Di sisi lain para guru masih kurang memiliki wawasan tentang kependudukan dan lingkungan hidup, akibatnya pengintegrasian pendidikan kependudukan dan lingkungan hidup ke dalam materi pelajaran masih kurang (Anonim c 2002:2). Menurut Siskandar (2002:5), pendidikan di sekolah sangat strategis sebagai tempat untuk merencanakan dan melaksanakan pendidikan yang diberi muatan nilai-nilai, pengetahuan, dan pembiasaan perilaku positif dalam rangka memberikan kesadaran tentang pentingnya sikap dan perilaku untuk melestarikan lingkungannya.

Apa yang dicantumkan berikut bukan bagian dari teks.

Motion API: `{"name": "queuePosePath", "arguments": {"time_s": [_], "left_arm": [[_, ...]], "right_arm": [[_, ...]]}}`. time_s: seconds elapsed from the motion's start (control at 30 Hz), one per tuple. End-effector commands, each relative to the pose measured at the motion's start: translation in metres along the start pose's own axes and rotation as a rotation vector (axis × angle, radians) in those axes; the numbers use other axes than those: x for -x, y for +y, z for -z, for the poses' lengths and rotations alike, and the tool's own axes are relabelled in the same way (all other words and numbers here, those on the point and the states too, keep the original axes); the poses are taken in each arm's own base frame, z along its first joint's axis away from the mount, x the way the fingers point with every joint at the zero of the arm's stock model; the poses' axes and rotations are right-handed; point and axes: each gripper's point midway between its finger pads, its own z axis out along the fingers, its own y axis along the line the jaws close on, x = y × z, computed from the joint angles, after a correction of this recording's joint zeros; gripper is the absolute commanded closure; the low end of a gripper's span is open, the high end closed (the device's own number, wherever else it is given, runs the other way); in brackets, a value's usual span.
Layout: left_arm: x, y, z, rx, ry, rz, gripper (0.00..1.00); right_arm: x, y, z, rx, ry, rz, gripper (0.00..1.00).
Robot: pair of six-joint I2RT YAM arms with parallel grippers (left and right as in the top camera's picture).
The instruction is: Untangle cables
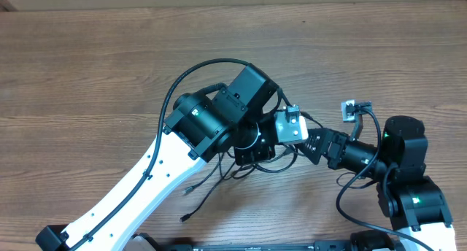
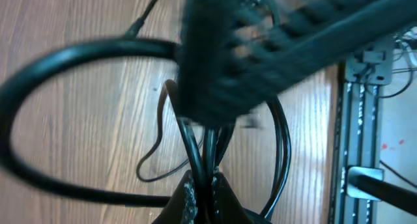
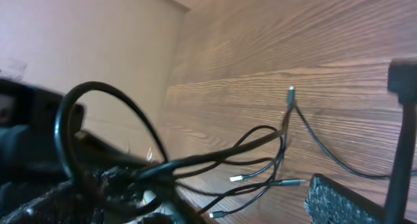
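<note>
The cables point(image 1: 219, 174) are thin black cords bunched beneath my left wrist, with loose ends trailing toward the front edge. In the left wrist view my left gripper point(image 2: 207, 196) is shut on several strands of the cables point(image 2: 195, 146), which rise straight from its fingertips. My right gripper point(image 1: 312, 144) reaches in from the right, close to the bundle. In the right wrist view the right gripper point(image 3: 195, 208) stands open, its padded finger point(image 3: 339, 198) at the lower right. The cables point(image 3: 260, 142) fan out between its fingers, with silver plug ends point(image 3: 238, 178) lying on the wood.
The wooden table point(image 1: 87, 76) stretches left and back. A thick black arm cable point(image 1: 191, 74) loops over my left wrist. A blurred dark bar point(image 2: 280, 48) crosses the top of the left wrist view. A metal frame point(image 2: 365, 120) runs along the table's edge.
</note>
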Motion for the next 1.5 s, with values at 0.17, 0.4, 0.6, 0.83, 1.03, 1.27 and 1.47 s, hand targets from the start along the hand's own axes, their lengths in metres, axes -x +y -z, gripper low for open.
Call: {"name": "queuePosePath", "arguments": {"time_s": [0.17, 0.4, 0.6, 0.83, 1.03, 1.27, 1.47], "left_arm": [[0.017, -0.012, 0.008, -0.057, -0.079, -0.004, 0.96], [0.026, 0.001, 0.031, 0.056, -0.121, -0.004, 0.96], [0.042, 0.023, 0.061, 0.226, -0.213, 0.031, 0.96], [0.041, 0.043, 0.101, 0.421, -0.271, 0.121, 0.96], [0.028, 0.055, 0.129, 0.556, -0.291, 0.262, 0.96], [0.022, 0.062, 0.167, 0.677, -0.387, 0.405, 0.97], [0.017, 0.062, 0.185, 0.723, -0.429, 0.454, 0.96]], "right_arm": [[0.002, -0.05, -0.021, -0.174, 0.047, -0.128, 0.01], [-0.01, -0.084, -0.031, -0.275, 0.117, -0.232, 0.01], [-0.022, -0.098, -0.027, -0.35, 0.145, -0.279, 0.01], [-0.033, -0.119, -0.015, -0.482, 0.149, -0.322, 0.0], [-0.033, -0.119, -0.015, -0.483, 0.149, -0.328, 0.0], [-0.038, -0.121, -0.014, -0.494, 0.164, -0.341, 0.0], [-0.04, -0.121, -0.013, -0.499, 0.171, -0.349, 0.0]]}}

Dari latar belakang di atas maka peneliti tertarik untuk melakukan penelitian di kelas 4, 5, dan 6 dengan mempertimbangkan aspek perkembangan kognitif siswa menurut William Stern dan Clam Stern (dalam Ahmadi dan Munawar Soleh 2005:91), bahwa anak usia 9 – 10 tahun (kelas tinggi) telah dapat mengamati relasi/hubungan kausal dari benda-benda dan peristiwa-peristiwa dan mulai memperhatkan ciri-ciri dan sifat-sifat dari benda sebagai objek
pengamatannya. Berdasarkan pertimbangan di atas maka peneliti mengadakan penelitian dengan judul “Kemampuan Guru dalam Mengintegrasikan Pendidikan Kependudukan dan Lingkungan Hidup (PKLH) dengan Mata Pelajaran Sains dan Pengetahuan Sosial di SD Negeri Se-Kecamatan Semarang Selatan Kota Semarang Tahun 2006/2007).